* [About this exercise]:
Using the data below, copy each line that includes the word "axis".
** Opening Data to process block **
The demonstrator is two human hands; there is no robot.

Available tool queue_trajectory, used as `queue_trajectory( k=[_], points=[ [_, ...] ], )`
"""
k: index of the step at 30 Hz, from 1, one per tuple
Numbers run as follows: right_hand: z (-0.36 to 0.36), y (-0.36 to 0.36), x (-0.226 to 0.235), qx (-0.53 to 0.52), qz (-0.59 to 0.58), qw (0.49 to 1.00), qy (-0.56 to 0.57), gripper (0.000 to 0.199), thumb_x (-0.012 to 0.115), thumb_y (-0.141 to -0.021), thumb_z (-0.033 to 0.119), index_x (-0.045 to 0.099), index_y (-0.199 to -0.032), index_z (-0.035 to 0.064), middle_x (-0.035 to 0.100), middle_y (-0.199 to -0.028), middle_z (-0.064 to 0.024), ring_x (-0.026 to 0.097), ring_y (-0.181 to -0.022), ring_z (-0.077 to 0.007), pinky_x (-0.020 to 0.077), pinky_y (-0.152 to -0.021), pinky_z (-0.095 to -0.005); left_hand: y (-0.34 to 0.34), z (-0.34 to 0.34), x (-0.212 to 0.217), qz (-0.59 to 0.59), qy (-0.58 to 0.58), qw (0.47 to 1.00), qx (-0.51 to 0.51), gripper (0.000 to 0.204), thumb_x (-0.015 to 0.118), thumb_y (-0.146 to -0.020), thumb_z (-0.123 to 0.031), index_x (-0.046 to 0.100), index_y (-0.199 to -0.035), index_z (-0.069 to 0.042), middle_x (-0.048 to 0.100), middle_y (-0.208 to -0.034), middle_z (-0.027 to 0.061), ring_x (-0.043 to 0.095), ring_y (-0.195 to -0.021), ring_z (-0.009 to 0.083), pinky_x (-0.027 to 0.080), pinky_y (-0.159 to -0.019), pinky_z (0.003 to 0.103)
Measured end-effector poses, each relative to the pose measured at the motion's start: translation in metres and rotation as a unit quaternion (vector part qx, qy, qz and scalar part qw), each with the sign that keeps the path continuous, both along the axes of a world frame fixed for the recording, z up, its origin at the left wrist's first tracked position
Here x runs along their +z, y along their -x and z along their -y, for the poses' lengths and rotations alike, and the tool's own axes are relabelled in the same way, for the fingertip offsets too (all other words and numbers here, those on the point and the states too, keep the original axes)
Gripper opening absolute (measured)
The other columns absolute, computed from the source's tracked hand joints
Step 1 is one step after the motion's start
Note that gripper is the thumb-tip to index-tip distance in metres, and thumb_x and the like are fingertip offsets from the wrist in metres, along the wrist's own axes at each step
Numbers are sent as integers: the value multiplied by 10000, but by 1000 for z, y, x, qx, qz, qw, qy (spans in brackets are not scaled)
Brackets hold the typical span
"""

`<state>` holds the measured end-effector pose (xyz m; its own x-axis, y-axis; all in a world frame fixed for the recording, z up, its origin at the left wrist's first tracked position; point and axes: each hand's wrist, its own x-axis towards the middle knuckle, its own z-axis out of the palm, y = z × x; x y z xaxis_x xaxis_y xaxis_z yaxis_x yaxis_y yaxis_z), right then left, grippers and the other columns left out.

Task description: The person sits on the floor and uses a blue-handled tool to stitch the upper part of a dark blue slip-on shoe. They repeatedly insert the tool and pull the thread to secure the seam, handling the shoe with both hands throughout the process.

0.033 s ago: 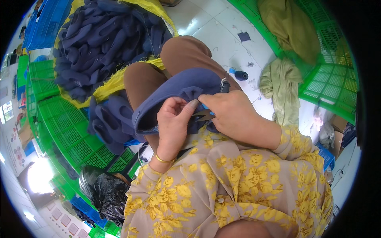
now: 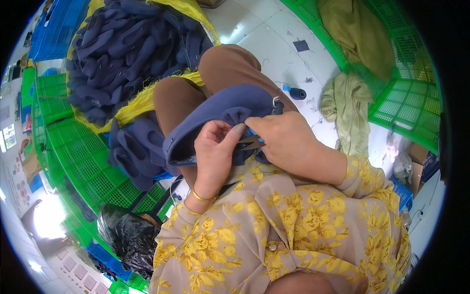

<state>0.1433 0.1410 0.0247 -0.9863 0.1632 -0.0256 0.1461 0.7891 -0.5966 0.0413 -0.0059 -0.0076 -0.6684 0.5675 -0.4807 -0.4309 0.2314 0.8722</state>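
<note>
Across my lap lies a navy fabric piece (image 2: pixel 223 105), shaped like a shoe upper, with a small bow (image 2: pixel 237 115) on its near edge. My left hand (image 2: pixel 215 152) is closed on that edge beside the bow, thumb against fingers. A pair of scissors (image 2: pixel 252 142) is gripped in my right hand (image 2: pixel 289 137); the dark blades point left, slightly apart, just below the bow. My right fingertips press on the fabric close to the left thumb. Above the right knuckles sticks out a dark stub (image 2: pixel 277 106) with a metal loop; I cannot tell what it belongs to.
Beyond my knees, a yellow-edged sack (image 2: pixel 211 30) is heaped with navy pieces. More navy pieces (image 2: pixel 134 147) lie beside my left leg, by a green crate (image 2: pixel 81 157). A thread spool (image 2: pixel 297 93) and olive cloth (image 2: pixel 345 108) are on the right floor, near another green crate (image 2: pixel 401 117).
</note>
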Motion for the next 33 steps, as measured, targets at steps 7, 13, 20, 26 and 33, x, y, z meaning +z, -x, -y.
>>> queue_trajectory(
  k=[7,13,20,26,33],
  points=[
    [1,9,12,31,61,995,-77,108,640,-745,86,628,-838,32,670,-731,-122,688,-683,-247,538,-585,-344,-5,2,-3,-82,45,995,-22,136,733,-826,-25,613,-873,15,616,-795,13,537,-718,48,458,-640,196],
    [9,12,7,42,89,989,-115,112,652,-735,74,624,-832,27,668,-763,-134,691,-702,-260,553,-600,-339,-5,6,-14,-120,52,990,-46,168,682,-764,62,622,-918,34,626,-805,49,563,-742,105,489,-680,245],
    [2,18,-6,36,69,992,-97,118,628,-746,67,626,-853,16,670,-786,-151,683,-734,-312,554,-634,-385,3,6,-9,-104,64,988,-93,108,666,-867,17,616,-961,24,623,-876,4,550,-785,49,453,-704,190],
    [-37,23,-3,47,41,997,38,339,561,-718,-52,678,-1014,64,686,-928,-151,656,-860,-355,529,-760,-406,23,5,2,48,-16,995,-91,83,642,-934,-101,646,-951,-21,598,-837,-50,513,-768,18,416,-702,169],
    [-54,29,-13,68,42,985,152,287,572,-771,-2,693,-1020,74,689,-934,-156,657,-853,-349,522,-741,-399,27,3,1,92,-27,991,-90,100,616,-943,-101,644,-953,-5,602,-838,-47,514,-749,24,420,-696,175]
  ],
)
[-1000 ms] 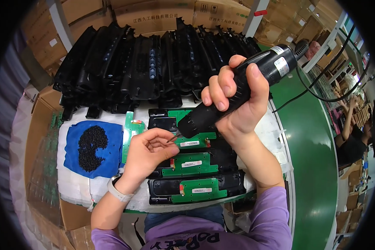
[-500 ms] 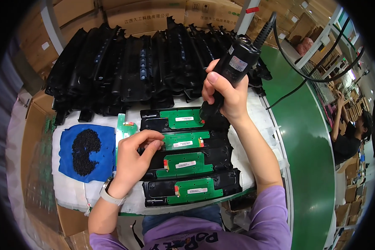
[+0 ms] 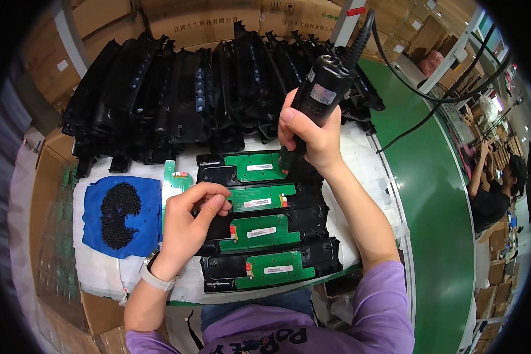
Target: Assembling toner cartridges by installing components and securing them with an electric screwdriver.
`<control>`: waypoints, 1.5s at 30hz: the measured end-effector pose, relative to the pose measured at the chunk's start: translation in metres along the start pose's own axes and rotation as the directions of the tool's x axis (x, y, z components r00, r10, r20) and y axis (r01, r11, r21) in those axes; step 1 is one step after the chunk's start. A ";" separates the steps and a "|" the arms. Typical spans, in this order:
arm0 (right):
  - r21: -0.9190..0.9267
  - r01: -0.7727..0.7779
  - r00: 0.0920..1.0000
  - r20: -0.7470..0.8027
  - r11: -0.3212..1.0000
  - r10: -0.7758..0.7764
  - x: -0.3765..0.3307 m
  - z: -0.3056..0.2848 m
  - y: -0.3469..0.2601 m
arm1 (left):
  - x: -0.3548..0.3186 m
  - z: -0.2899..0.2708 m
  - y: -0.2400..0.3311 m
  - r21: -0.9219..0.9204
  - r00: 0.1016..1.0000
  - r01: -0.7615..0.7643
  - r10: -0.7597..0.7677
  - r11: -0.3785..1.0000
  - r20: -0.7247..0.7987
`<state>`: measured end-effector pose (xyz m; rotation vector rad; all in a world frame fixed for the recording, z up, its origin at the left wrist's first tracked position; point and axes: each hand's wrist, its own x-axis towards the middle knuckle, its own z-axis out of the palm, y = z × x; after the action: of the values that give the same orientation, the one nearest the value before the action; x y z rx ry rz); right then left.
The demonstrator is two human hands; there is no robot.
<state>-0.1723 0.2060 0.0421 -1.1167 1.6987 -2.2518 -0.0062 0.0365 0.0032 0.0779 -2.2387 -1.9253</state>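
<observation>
Gripping a black electric screwdriver (image 3: 318, 100), the right hand (image 3: 312, 138) is clenched around its body at about 12 o'clock from the middle of the view, and the tool is held nearly upright with its tip set down at the right end of the topmost green circuit board (image 3: 256, 167). A black cable (image 3: 419, 88) is seen running from the tool's top toward 2 o'clock. Four black plastic housings are laid in a row on the table (image 3: 360, 153), one below another, each fitted with a green board; the second board (image 3: 259, 197), third board (image 3: 258, 231) and fourth board (image 3: 274, 269) are stacked toward 6 o'clock from the first. The left hand (image 3: 189, 227) is placed at 9 o'clock of these housings, fingers curled with the thumb and forefinger pinched together beside the left end of the second board; whether a screw is held between them cannot be told. A loose green board (image 3: 172, 180) is lying just beyond the fingers toward 11 o'clock. A blue cloth (image 3: 144, 218) with a heap of small black screws (image 3: 118, 213) is spread at 9 o'clock, near the left wrist. A long bank of black housings (image 3: 177, 100) is piled across the far edge at 11 to 12 o'clock, backed by cardboard boxes (image 3: 206, 20). A green conveyor belt (image 3: 436, 194) is curved along 3 o'clock, with another person (image 3: 498, 189) beyond it.
</observation>
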 end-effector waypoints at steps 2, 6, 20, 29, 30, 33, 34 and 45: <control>0.017 0.007 1.000 0.009 1.000 -0.007 -0.001 0.000 0.000 | -0.001 0.000 0.000 -0.033 1.000 -0.002 0.002 0.999 -0.001; -0.143 0.075 0.997 0.040 0.987 -0.070 -0.007 0.010 -0.003 | -0.001 0.003 -0.001 -0.160 0.999 0.002 -0.008 0.987 -0.040; 0.677 0.118 0.989 -0.018 0.726 -0.144 -0.024 0.029 -0.041 | -0.006 0.009 0.005 -0.316 0.992 0.094 -0.061 0.944 0.115; 0.579 0.061 0.998 -0.009 0.813 -0.068 -0.031 0.036 -0.043 | -0.007 0.010 0.000 -0.288 0.991 0.085 -0.050 0.954 0.128; 0.580 0.060 0.998 -0.007 0.812 -0.068 -0.030 0.037 -0.044 | -0.008 0.009 0.000 -0.261 0.991 0.075 -0.043 0.962 0.128; 0.598 0.060 0.998 -0.050 0.799 -0.037 -0.027 0.036 -0.043 | -0.011 0.009 0.006 -0.388 0.978 0.190 -0.141 0.902 0.152; 0.613 0.020 0.999 -0.033 0.789 0.000 -0.023 0.030 -0.043 | -0.010 0.010 0.009 -0.302 0.994 0.071 -0.042 0.951 0.103; -0.042 0.078 0.979 -0.186 0.996 -0.085 0.019 -0.031 -0.011 | -0.053 -0.132 -0.016 0.931 0.901 0.364 0.246 0.020 -0.358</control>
<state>-0.2007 0.2249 0.0577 -1.0276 1.7970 -2.4577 0.0679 -0.0860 0.0002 0.7284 -2.6672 0.2475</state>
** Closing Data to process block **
* [Answer for this exercise]:
`<state>` holds the measured end-effector pose (xyz m; its own x-axis, y-axis; all in a world frame fixed for the recording, z up, its origin at the left wrist's first tracked position; point and axes: each hand's wrist, its own x-axis towards the middle knuckle, its own z-axis out of the palm, y = z × x; x y z xaxis_x xaxis_y xaxis_z yaxis_x yaxis_y yaxis_z), right then left, grippers and the other columns left out.
`<control>`: waypoints, 1.5s at 30hz: the measured end-effector pose, relative to the pose measured at the chunk's start: translation in metres along the start pose's own axes and rotation as the directions of the tool's x axis (x, y, z components r00, r10, r20) and y axis (r01, r11, r21) in those axes; step 1 is one step after the chunk's start. A ";" separates the steps and a "|" the arms. Typical spans, in this order:
`<state>`: measured end-effector pose (xyz m; rotation vector rad; all in a world frame fixed for the recording, z up, its origin at the left wrist's first tracked position; point and axes: each hand's wrist, its own x-axis towards the middle knuckle, its own z-axis out of the palm, y = z × x; after the action: of the values that give the same orientation, the one nearest the value before the action; x y z rx ry rz); right then left.

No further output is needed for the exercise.